Rompun: Precisely-determined dosages ensure reliability – whatever the animal.

Pharmacokinetics: how Rompun is administered.

• intravenously (IV) 
• intramuscularly (IM) (excellent tolerability thanks to xylazine’s potent action as a local anaesthetic)
• subcutaneously (SC) (very useful for cats)
• intraperitoneally (IP) especially in small mammals and exotic animals
• epidurally in cattle and occasionally in other species.
  

Absorption: is very rapid, both after intramuscular and intravenous administration. The onset of action depends on the species and route of administration: the drug takes effect immediately in cattle, dogs and cats, within 3 to 5 minutes in horses after intravenous administration, and within 10 to 15 minutes after intramuscular administration.

Distribution: after several minutes, Rompun is distributed to virtually all organs of the body, particularly throughout the central nervous system.

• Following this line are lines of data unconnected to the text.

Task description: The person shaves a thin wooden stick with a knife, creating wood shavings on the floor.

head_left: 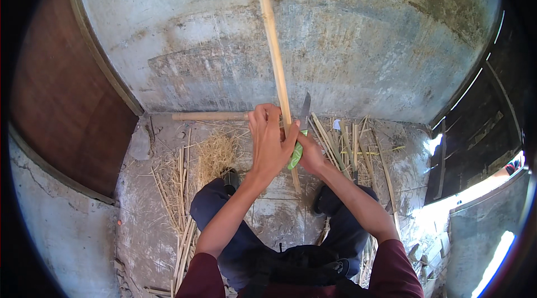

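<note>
A long pale bamboo strip [274, 46] stands slanted in front of me, running from the top of the view down between my knees. My left hand [269, 140] is closed round its lower part, with the thumb lying across the strip toward the knife. In my right hand [311, 155] is a knife [305, 108] with a green patterned handle. Its dark blade points up and away, just right of the strip. The two hands are close together, and the fingers partly hide where the knife and the strip meet.
Curly shavings [218, 155] lie on the floor at left, beside thin split sticks [182, 186]. More bamboo strips [347, 147] are spread at right. A round bamboo pole [210, 116] rests along the stained wall [196, 46]. A brown door [67, 80] is at left.
</note>
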The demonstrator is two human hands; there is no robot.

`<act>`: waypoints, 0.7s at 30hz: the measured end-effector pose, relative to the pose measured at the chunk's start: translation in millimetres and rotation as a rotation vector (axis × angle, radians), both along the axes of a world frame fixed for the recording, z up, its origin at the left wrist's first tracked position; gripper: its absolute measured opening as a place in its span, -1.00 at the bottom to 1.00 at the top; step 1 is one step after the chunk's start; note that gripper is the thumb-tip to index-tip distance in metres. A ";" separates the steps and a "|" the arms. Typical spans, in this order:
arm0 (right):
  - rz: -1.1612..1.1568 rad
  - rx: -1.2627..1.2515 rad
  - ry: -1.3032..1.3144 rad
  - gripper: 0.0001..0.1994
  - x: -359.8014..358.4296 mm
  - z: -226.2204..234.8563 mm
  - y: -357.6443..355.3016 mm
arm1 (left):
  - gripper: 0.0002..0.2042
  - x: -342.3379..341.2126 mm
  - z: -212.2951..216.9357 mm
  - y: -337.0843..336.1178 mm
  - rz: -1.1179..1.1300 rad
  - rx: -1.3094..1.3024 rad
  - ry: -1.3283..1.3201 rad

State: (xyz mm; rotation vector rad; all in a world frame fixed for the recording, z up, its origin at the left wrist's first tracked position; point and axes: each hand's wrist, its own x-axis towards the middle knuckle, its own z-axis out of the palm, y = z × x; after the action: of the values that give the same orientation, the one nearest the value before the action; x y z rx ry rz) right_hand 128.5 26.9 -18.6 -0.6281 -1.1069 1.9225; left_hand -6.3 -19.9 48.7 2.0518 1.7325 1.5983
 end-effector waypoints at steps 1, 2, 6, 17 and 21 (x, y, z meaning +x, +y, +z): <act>0.002 0.001 0.000 -0.53 -0.9 1.7 1.5 | -0.56 -2.5 -2.3 0.3 0.002 0.001 0.000; -0.009 0.033 -0.031 -0.52 -0.1 3.8 3.6 | -0.66 -4.4 -2.9 -1.5 0.019 0.036 0.042; -0.100 0.133 -0.065 -0.52 23.7 6.8 34.6 | -0.82 -12.9 -5.2 -2.2 -0.157 -0.101 -0.206; -0.603 0.781 -0.681 -0.75 66.9 44.5 41.8 | -0.85 -38.3 -49.9 -4.6 -0.049 -0.140 -0.119; -0.655 1.091 -0.736 -0.86 53.5 36.6 32.2 | -0.82 -24.8 -57.7 -20.3 -0.083 -0.209 -0.135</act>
State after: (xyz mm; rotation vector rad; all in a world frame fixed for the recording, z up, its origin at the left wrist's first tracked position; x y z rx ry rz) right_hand 182.0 59.1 18.0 -0.8918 -1.8497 0.3420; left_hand -31.1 -40.2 -9.0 1.8500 1.6665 1.4292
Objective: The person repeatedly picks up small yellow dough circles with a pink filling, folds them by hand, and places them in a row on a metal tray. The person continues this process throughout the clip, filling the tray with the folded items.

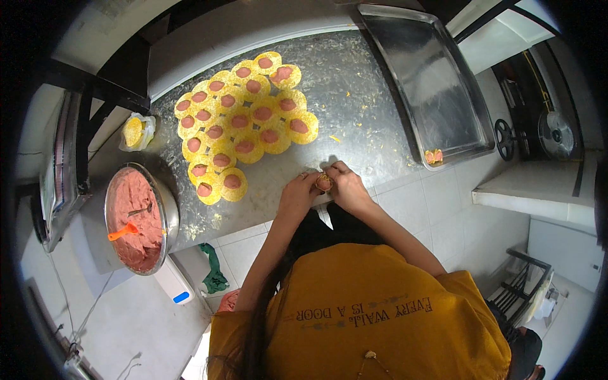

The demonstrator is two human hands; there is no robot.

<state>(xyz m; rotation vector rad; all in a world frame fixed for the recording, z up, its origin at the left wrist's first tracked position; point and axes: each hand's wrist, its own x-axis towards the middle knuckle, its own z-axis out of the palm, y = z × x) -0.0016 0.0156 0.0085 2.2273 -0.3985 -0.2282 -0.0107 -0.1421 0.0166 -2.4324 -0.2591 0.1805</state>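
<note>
While a small yellow parcel (324,183) with pink filling showing at its open top sits between the person's two hands, both grips are drawn in around it at the near edge of the counter (361,95). The left grip (297,193) has its fingers curled against one side; the right grip (348,188) closes on the other, its fingers bent over the parcel, with little space left between the two. Just beyond them, a few yellow shreds (334,137) lie on the dark, mottled surface. To the left, round yellow wrappers (311,120) overlap in a broad patch, each bearing a pink dollop (270,136). Farther left stands a metal bowl (166,209) of pink mixture (132,193), with an orange-handled tool (123,232) resting in it. Behind the bowl, more yellow rounds (132,133) sit in a clear plastic bag (147,127). To the right, a large metal tray (437,82) holds two finished-looking parcels (434,156) touching each other at its near corner. Below the counter hangs or lies a green cloth (214,272); which one cannot be told.
</note>
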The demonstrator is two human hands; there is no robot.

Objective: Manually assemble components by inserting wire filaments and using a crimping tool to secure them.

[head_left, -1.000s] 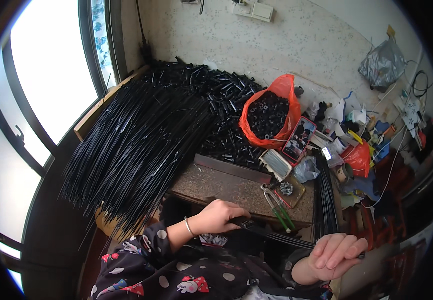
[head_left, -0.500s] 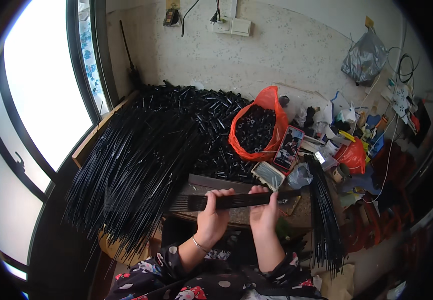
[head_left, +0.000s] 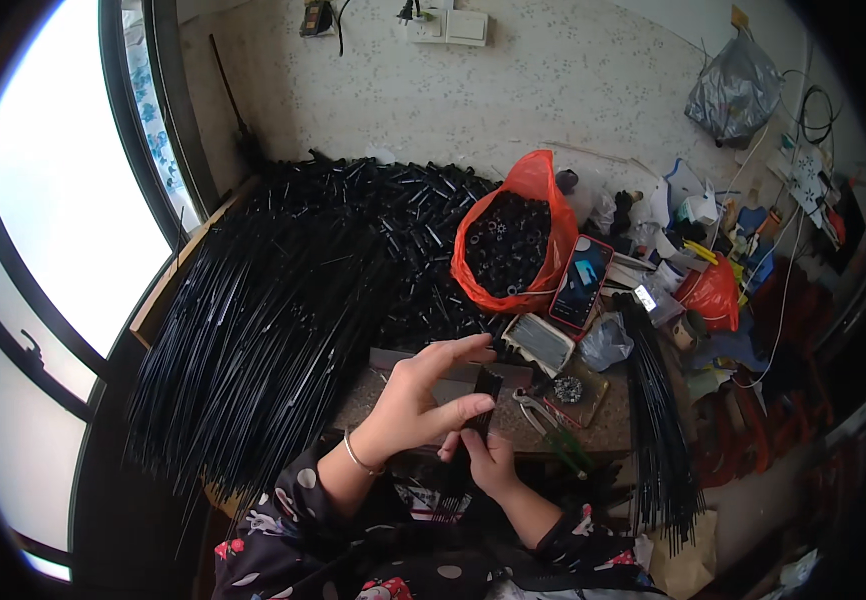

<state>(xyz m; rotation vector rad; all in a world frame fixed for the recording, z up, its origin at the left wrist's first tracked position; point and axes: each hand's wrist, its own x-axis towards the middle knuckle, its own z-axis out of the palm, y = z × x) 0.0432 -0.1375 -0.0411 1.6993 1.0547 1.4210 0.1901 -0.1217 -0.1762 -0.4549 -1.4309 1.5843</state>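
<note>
In front of my body, a narrow bundle of black strips (head_left: 489,386) stands nearly upright, its lower end running down toward my lap. My right hand (head_left: 490,462) is closed around its middle. Beside its top is my left hand (head_left: 418,395), fingers stretched out and apart, the thumb lying across the bundle's near side. Under and behind my hands is the worktop (head_left: 358,405). To the right of the bundle lie pliers with green handles (head_left: 556,435) and a small round metal piece (head_left: 568,389) on a flat tin.
A large sheaf of long thin black rods (head_left: 253,350) covers the left side, with black tubes (head_left: 423,220) heaped behind. A red plastic bag (head_left: 460,262) holds small black parts. Near it are a phone (head_left: 581,285) and a box of thin pins (head_left: 538,343). More rods (head_left: 658,430) hang at the right.
The black bundle has swung from lying level across both hands to nearly upright. My left hand has opened its fingers; my right hand has moved down and left. The phone's picture differs.
</note>
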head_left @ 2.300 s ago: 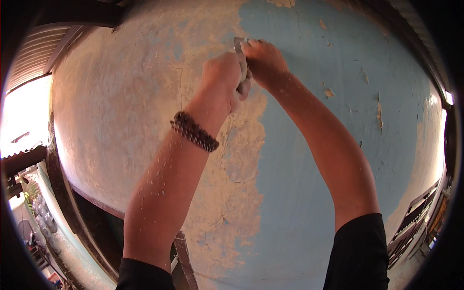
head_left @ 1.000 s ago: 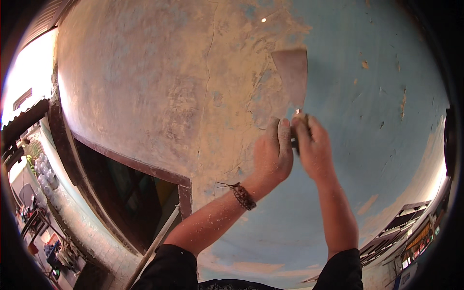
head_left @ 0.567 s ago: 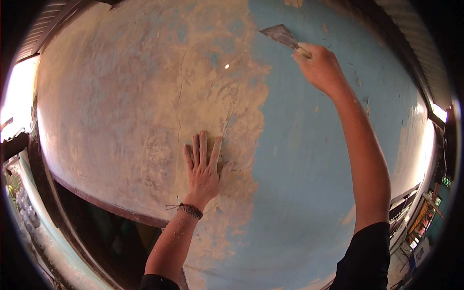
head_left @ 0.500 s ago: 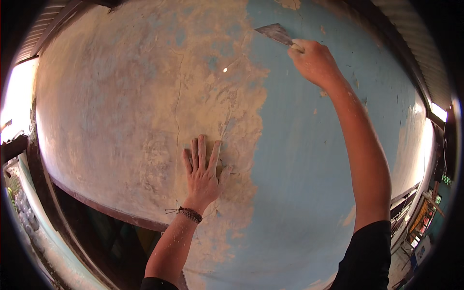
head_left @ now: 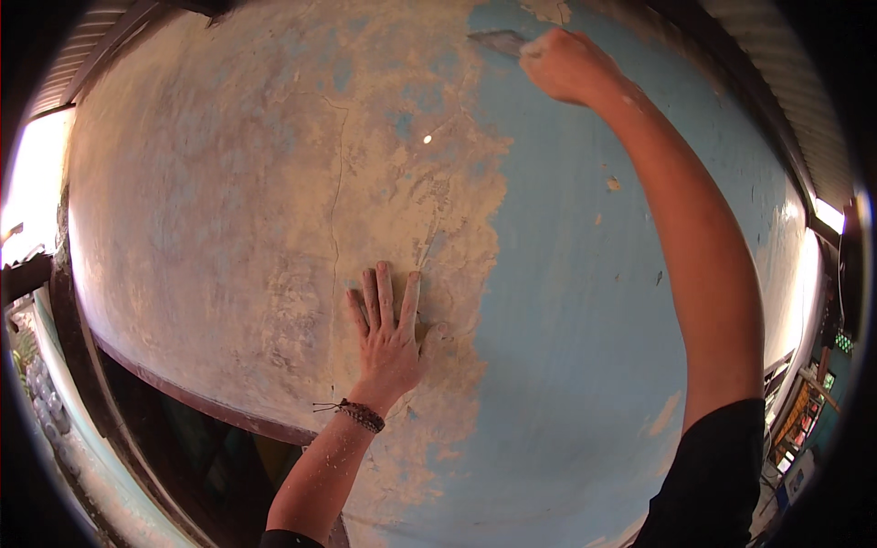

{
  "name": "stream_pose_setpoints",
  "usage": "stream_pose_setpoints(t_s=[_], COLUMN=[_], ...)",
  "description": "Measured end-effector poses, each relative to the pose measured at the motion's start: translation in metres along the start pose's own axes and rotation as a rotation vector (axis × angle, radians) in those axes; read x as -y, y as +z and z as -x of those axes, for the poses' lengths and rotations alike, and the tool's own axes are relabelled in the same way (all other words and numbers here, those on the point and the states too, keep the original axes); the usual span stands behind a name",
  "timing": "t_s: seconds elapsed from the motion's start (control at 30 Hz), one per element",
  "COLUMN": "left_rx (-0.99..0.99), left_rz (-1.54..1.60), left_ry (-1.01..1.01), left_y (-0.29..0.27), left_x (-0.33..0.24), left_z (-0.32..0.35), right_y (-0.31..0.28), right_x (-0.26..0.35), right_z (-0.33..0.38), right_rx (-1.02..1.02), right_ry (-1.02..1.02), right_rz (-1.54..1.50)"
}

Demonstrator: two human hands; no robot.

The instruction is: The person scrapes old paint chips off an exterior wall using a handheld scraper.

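Note:
A broad wall (head_left: pixel 566 292) fills the view, blue paint on its right side and bare, patchy tan plaster on its left, with a ragged border between. My right hand (head_left: pixel 565 66) is raised near the top and closed round the handle of a scraper (head_left: pixel 498 41). The scraper's flat, slightly blurred blade points left, over the upper edge of the blue paint. My left hand (head_left: pixel 391 352) lies flat against the scraped plaster, fingers spread, with a dark braided bracelet (head_left: pixel 363 416) at the wrist. Pale flecks dot that forearm.
Thin cracks run down the plaster above my left hand. A dark opening (head_left: pixel 210 457) lies below the wall's lower left edge. Corrugated roofing (head_left: pixel 776 82) slopes at the upper right. Bright gaps show at both sides, with cluttered items (head_left: pixel 804 411) at the far right.
My right hand has moved up and a little left with the scraper, its blade now nearer the top. My left hand stays on almost the same spot.

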State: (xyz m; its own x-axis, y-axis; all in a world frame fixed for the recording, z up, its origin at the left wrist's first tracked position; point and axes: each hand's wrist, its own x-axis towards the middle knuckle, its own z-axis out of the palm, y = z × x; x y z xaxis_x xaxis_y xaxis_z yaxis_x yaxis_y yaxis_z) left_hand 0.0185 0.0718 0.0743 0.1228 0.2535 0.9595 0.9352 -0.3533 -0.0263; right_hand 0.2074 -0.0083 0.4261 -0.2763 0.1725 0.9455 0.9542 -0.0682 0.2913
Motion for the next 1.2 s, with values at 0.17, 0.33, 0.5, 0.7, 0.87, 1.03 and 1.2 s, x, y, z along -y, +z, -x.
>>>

Metabolism: is extensive, producing around twenty metabolites. Rompun is eliminated predominantly in the urine in the form of inactive metabolites.

Rompun’s major advantage lies in the timing of the onset and cessation of its three important anaesthetic effects:

The muscle relaxant effect ceases before the sedative effect, so that when the animal recovers consciousness, it can rise with no risk of accidents.
Rompun’s distinguishing features are its rapid onset of action, quick restoration of normal body functions and a calm recovery of consciousness.